Scan the records that follow, and whenever a line has the word "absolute", copy it.

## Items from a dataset
# # # # # # #

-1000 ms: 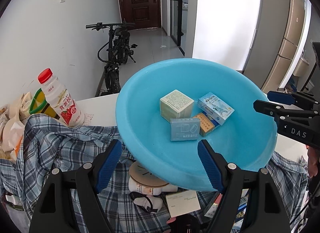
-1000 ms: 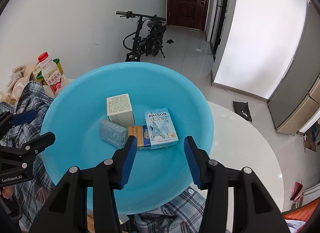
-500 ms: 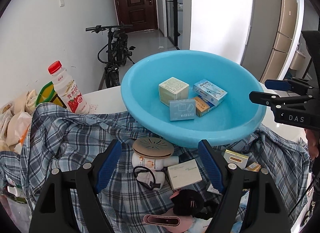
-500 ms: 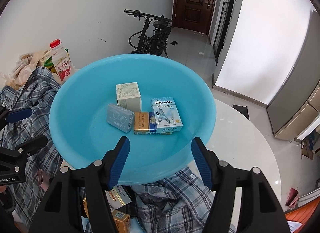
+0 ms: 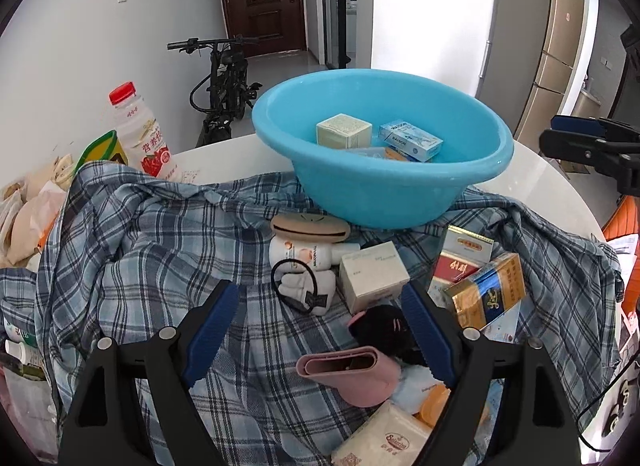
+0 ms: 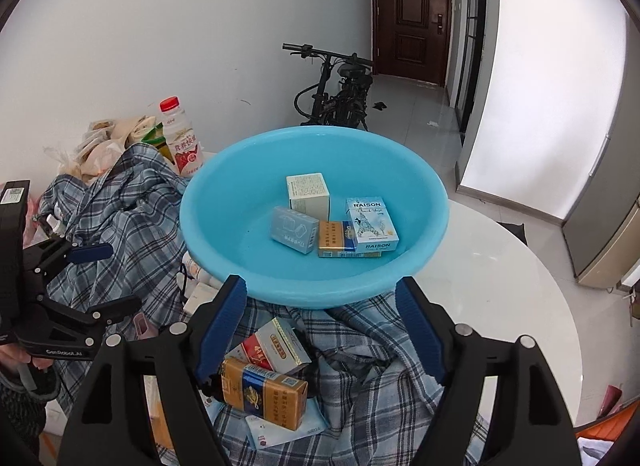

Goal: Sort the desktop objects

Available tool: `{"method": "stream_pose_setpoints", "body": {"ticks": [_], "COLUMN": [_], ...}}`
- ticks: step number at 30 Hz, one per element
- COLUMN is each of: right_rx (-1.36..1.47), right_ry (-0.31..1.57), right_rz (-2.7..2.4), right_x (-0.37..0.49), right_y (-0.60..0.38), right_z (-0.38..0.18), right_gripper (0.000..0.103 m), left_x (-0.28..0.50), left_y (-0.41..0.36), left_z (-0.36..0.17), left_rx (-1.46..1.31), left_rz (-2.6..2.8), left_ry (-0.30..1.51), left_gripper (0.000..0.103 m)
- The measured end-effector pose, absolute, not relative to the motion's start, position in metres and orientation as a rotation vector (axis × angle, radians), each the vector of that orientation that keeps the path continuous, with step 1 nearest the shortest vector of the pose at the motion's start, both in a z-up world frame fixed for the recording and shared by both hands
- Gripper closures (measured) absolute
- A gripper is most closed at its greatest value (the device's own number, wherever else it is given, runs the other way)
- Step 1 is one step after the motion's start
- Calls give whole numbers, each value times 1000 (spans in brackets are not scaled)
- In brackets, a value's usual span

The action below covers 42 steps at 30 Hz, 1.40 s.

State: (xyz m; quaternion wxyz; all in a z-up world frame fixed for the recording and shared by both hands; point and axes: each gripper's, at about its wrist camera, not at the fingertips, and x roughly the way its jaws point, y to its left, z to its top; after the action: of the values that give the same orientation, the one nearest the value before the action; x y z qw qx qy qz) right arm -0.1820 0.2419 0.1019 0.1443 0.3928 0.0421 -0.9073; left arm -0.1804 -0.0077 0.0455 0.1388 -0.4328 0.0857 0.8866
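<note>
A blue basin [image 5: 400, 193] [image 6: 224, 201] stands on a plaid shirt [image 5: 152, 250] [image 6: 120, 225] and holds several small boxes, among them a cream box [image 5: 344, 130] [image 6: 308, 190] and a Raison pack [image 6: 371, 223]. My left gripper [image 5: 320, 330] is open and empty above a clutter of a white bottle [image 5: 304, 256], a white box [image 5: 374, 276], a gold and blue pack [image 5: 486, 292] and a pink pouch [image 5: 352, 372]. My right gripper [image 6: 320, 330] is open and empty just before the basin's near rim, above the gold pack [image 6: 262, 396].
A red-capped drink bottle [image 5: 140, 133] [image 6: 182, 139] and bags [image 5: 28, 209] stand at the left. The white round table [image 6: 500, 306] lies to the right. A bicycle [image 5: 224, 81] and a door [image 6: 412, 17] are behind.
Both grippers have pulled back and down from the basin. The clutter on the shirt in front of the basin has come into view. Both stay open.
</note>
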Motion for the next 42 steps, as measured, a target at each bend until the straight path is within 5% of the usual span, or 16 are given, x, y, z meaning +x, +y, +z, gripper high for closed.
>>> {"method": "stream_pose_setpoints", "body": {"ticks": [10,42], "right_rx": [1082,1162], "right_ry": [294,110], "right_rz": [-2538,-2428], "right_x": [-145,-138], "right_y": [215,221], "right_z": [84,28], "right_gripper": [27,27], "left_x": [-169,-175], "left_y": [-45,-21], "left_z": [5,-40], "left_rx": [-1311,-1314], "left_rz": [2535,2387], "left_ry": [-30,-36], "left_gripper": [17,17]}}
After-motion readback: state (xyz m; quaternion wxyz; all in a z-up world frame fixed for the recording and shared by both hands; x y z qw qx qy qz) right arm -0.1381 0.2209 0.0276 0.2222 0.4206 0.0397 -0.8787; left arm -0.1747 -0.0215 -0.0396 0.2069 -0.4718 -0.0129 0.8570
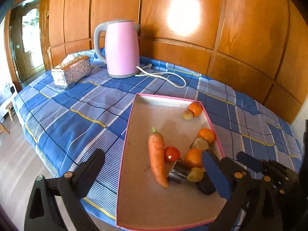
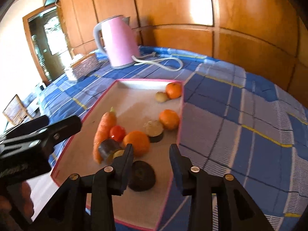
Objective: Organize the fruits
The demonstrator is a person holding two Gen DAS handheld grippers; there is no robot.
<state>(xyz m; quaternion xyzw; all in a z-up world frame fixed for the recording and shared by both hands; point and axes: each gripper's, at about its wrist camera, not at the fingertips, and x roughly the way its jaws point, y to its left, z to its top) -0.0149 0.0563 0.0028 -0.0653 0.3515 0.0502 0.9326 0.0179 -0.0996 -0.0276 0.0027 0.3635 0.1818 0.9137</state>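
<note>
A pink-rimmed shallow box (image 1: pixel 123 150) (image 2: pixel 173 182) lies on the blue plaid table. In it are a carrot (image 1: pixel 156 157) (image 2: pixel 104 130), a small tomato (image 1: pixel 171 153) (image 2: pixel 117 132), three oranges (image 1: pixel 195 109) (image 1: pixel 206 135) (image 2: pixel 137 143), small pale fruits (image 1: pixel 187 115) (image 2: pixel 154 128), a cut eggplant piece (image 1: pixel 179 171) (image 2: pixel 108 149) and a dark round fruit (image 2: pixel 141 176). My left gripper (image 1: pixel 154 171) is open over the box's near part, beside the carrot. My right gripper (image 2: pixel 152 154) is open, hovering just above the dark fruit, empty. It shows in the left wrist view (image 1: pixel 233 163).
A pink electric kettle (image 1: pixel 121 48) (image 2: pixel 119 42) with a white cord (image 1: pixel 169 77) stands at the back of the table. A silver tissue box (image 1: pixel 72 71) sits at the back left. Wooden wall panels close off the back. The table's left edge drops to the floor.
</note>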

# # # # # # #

## ANSWER TO THIS EXERCISE
- The measured end-effector pose, absolute, not relative to the motion's start, position in metres and orientation as a rotation vector (axis × angle, radians), each the vector of that orientation that keeps the path continuous, with step 1 nearest the shortest vector of the pose at the motion's start, both in a z-up world frame fixed for the recording and shared by both hands
- Gripper closures (measured) absolute

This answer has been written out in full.